_TRY IT_
Copy every line of the listing that holds the string "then".

_PROVIDED RECORDS_
=== Section Start ===

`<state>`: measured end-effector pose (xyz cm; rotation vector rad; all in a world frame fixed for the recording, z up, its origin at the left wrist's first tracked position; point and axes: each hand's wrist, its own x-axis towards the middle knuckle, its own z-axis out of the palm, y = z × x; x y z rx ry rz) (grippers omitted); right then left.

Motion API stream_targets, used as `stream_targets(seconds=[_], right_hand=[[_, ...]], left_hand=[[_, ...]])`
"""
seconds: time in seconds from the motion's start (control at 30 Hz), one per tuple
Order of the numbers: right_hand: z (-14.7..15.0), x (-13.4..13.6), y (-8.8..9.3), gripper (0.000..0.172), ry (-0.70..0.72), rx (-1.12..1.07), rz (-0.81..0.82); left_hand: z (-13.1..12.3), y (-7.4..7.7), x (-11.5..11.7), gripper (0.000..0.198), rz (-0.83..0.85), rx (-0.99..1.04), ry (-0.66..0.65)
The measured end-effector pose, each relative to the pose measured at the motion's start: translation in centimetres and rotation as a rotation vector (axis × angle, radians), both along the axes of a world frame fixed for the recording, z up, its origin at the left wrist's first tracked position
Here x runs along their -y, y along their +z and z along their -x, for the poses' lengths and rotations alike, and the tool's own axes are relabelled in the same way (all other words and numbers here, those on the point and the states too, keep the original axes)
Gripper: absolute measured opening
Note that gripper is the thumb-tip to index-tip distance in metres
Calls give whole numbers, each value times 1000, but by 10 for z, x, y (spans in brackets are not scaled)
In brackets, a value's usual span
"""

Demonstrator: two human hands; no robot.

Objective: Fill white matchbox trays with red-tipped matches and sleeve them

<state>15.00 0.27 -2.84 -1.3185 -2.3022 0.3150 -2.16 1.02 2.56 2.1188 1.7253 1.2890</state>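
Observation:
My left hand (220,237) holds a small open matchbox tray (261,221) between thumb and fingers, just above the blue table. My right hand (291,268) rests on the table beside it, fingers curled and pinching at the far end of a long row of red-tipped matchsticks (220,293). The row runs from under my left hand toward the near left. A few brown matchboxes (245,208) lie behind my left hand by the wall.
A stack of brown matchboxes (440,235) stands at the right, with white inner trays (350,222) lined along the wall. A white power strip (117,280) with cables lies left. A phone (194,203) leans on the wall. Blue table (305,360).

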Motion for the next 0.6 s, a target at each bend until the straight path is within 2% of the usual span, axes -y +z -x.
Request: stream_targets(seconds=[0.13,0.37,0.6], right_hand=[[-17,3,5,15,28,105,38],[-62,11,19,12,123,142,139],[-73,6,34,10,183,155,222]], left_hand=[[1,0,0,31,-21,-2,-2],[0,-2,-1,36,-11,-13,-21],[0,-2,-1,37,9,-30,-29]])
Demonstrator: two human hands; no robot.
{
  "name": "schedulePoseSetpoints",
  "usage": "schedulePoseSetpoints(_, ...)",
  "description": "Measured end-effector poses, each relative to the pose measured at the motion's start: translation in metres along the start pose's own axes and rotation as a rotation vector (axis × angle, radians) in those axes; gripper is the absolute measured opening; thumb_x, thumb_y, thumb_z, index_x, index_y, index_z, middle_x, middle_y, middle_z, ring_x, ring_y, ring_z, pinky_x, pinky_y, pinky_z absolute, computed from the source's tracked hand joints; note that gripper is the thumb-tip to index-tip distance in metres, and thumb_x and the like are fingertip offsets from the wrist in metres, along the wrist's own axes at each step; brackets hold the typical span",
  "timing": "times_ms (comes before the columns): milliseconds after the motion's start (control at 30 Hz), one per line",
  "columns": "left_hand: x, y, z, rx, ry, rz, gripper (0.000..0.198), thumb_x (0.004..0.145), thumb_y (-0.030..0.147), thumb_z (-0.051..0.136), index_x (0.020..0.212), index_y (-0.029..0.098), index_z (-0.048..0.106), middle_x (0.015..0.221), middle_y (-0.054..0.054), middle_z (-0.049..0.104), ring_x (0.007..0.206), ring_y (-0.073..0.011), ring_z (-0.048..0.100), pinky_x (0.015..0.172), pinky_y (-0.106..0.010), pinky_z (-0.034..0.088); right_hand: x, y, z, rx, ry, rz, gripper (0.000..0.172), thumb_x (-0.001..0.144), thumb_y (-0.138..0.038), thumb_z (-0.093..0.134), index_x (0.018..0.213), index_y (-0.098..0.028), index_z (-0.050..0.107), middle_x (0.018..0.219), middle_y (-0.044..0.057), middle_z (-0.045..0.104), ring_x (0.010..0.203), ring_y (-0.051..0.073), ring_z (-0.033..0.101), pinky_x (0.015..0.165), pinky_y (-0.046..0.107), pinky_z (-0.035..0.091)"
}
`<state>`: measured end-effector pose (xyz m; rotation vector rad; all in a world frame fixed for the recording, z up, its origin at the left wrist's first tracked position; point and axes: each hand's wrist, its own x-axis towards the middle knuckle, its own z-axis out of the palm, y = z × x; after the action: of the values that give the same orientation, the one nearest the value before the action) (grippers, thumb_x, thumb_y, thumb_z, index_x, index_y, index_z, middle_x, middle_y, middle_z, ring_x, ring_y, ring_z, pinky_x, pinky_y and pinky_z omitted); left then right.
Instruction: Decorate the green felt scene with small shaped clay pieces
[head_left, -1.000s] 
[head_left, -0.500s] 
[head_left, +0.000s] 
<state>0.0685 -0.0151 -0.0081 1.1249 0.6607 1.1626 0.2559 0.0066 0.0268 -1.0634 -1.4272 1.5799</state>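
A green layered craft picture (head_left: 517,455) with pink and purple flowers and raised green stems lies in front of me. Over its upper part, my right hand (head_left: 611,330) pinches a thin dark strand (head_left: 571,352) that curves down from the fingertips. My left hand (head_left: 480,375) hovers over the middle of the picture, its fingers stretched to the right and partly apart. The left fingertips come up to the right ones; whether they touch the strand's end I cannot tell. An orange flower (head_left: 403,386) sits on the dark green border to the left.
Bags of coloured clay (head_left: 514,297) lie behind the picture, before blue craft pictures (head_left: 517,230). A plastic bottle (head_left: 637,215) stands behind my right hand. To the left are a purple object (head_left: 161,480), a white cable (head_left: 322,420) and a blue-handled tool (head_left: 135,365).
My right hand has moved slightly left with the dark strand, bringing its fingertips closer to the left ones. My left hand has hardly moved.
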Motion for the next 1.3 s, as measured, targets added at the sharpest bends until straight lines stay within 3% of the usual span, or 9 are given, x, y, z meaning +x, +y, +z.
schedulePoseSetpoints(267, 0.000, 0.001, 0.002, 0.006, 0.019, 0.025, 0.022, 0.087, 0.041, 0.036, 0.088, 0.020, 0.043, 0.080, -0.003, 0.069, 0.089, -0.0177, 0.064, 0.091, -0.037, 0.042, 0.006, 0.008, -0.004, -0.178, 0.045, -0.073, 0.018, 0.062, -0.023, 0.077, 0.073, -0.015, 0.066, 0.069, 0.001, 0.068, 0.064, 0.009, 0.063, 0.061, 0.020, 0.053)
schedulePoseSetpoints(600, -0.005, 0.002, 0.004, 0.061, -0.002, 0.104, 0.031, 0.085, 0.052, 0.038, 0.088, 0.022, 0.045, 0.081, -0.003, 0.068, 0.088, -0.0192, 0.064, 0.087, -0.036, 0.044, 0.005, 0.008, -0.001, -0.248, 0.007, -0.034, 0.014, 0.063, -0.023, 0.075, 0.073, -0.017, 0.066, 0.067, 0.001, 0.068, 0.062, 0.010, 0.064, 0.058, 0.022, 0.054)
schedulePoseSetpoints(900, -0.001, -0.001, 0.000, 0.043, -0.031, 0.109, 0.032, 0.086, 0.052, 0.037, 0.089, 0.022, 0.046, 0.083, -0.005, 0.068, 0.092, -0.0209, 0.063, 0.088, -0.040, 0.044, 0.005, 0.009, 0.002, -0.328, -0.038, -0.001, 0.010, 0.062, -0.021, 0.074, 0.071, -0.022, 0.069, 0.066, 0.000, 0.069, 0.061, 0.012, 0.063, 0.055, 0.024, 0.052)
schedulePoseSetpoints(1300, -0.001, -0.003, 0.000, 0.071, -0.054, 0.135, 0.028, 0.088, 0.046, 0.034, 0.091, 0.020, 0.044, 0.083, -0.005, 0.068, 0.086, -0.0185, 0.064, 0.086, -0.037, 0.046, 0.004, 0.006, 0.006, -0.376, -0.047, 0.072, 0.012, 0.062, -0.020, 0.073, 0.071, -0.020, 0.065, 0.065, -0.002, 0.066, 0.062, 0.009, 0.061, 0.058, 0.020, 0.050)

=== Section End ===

_EXERCISE RESULT_
`<state>`: measured end-effector pose (xyz cm; rotation vector rad; all in a world frame fixed for the recording, z up, its origin at the left wrist's first tracked position; point and axes: each hand's wrist, its own x-axis towards the middle knuckle, its own z-axis out of the palm, y = z × x; x y z rx ry rz) (grippers omitted); right then left.
`<state>`: measured end-effector pose (xyz m; rotation vector rad; all in a world frame fixed for the recording, z up, its origin at the left wrist's first tracked position; point and axes: each hand's wrist, its own x-axis towards the middle knuckle, its own z-axis out of the palm, y = z × x; after the action: of the values that give the same orientation, the one nearest the value before the action) (grippers, thumb_x, thumb_y, thumb_z, index_x, index_y, index_z, middle_x, middle_y, middle_z, ring_x, ring_y, ring_z, pinky_x, pinky_y and pinky_z omitted); left then right.

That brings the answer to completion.